Get atomic-level structure
You have two options to generate the atomic structure of the sequences:
- Generate the sequence using the Helm Editor which results in the unordered molecule graph.
- For linear sequences, reproduce the linear form of molecules. This is useful for better visual inspection of a sequence and duplex comparison.
This approach could be used for any given case of HELM notation in order to get a visually appropriate form of monomers in cycles etc. Structure at atomic level could be saved in available notations.
How to use
- In the Top Menu, select Bio > Convert > To Atomic Level. A dialog opens.
- In the dialog, select the sequence column and click OK to execute. A new column containing atomic structures of sequences is added to the table. In addition, a menu Chem appears in the Top Menu. Clicking the atomic-level structures displays cheminformatics-related information in the Context Panel.
With Datagrok, you can extract a region of sequences in a Macromolecule column.

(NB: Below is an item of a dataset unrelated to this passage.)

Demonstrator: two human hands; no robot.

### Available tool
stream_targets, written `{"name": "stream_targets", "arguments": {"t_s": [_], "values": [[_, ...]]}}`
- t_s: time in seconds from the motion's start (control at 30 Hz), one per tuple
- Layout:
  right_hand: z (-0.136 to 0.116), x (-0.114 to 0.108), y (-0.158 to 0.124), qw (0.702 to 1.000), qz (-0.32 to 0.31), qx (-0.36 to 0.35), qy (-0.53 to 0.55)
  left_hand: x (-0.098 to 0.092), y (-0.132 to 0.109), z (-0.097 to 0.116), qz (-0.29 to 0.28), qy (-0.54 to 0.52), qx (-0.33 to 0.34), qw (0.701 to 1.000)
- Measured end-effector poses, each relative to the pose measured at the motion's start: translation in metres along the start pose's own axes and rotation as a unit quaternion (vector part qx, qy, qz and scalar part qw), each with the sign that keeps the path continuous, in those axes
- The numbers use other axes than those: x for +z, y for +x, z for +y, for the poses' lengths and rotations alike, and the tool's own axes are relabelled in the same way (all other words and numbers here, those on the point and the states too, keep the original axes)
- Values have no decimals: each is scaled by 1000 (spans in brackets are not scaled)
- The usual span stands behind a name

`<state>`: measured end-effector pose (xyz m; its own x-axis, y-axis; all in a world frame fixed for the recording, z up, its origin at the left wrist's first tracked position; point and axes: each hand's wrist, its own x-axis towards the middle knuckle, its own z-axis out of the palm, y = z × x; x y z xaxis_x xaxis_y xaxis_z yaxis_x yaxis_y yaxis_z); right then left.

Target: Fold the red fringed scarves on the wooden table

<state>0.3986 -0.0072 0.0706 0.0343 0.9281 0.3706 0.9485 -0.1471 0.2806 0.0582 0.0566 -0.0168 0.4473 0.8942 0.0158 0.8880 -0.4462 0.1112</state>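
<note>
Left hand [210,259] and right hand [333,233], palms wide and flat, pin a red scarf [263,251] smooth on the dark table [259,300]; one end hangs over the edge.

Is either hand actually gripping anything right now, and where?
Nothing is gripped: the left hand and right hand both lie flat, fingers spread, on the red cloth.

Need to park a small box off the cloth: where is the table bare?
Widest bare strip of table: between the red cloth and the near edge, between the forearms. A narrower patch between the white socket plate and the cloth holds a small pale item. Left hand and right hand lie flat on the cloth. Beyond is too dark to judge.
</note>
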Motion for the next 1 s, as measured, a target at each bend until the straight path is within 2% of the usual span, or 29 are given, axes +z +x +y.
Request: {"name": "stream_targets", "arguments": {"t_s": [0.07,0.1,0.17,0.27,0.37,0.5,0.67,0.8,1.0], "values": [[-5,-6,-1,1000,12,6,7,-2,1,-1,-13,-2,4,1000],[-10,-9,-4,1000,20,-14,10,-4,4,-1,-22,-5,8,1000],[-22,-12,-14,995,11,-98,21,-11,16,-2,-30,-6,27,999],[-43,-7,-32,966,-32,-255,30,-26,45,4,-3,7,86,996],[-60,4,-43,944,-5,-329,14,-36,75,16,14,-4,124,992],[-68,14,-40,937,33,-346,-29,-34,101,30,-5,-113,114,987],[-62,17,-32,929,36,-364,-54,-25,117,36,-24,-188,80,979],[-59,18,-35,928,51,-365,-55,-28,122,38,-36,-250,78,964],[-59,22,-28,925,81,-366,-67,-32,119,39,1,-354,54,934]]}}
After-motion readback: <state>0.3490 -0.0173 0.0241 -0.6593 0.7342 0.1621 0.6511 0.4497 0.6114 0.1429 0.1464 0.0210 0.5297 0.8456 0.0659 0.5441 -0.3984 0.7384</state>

The Get Region function maintains
.positionLabels for extracted region.
The Get Region input form shows Region input if a Macromolecule column is annotated with
.regions tag (JSON format),
to easy selection region of interest to extract.
How to use
To call Get Region:
- Select Bio > Convert > GetRegion. A dialog opens. In the dialog select a table and a sequence column.
- Click on the Hamburger icon of a Macromolecule column. Expand section Get Region.
Fill in start and end positions of the region of interest, and name of a column. A new column containing sequences of the region of interest is added to the table.
The Oligo Toolkit is a collection of tools helping you to work with oligonucleotide sequences. To learn more and how to use, see the OligoToolkit page.
Customizing and extending the platform
Datagrok is a highly flexible platform that can be tailored to meet your specific needs and requirements. With its comprehensive set of functions and scripting capabilities, you can customize and enhance any aspect of the platform to suit your biological data needs.
For instance, you can add new data formats, custom libraries, apply custom models, or perform advanced calculations and analyses using powerful bioinformatics libraries like Biopython, Bioconductor, ScanPy, and others.
You can also add or change UI elements, create custom connectors, menus, context actions, and more. You can even develop entire applications on top of the platform or customize any existing open-source plugins.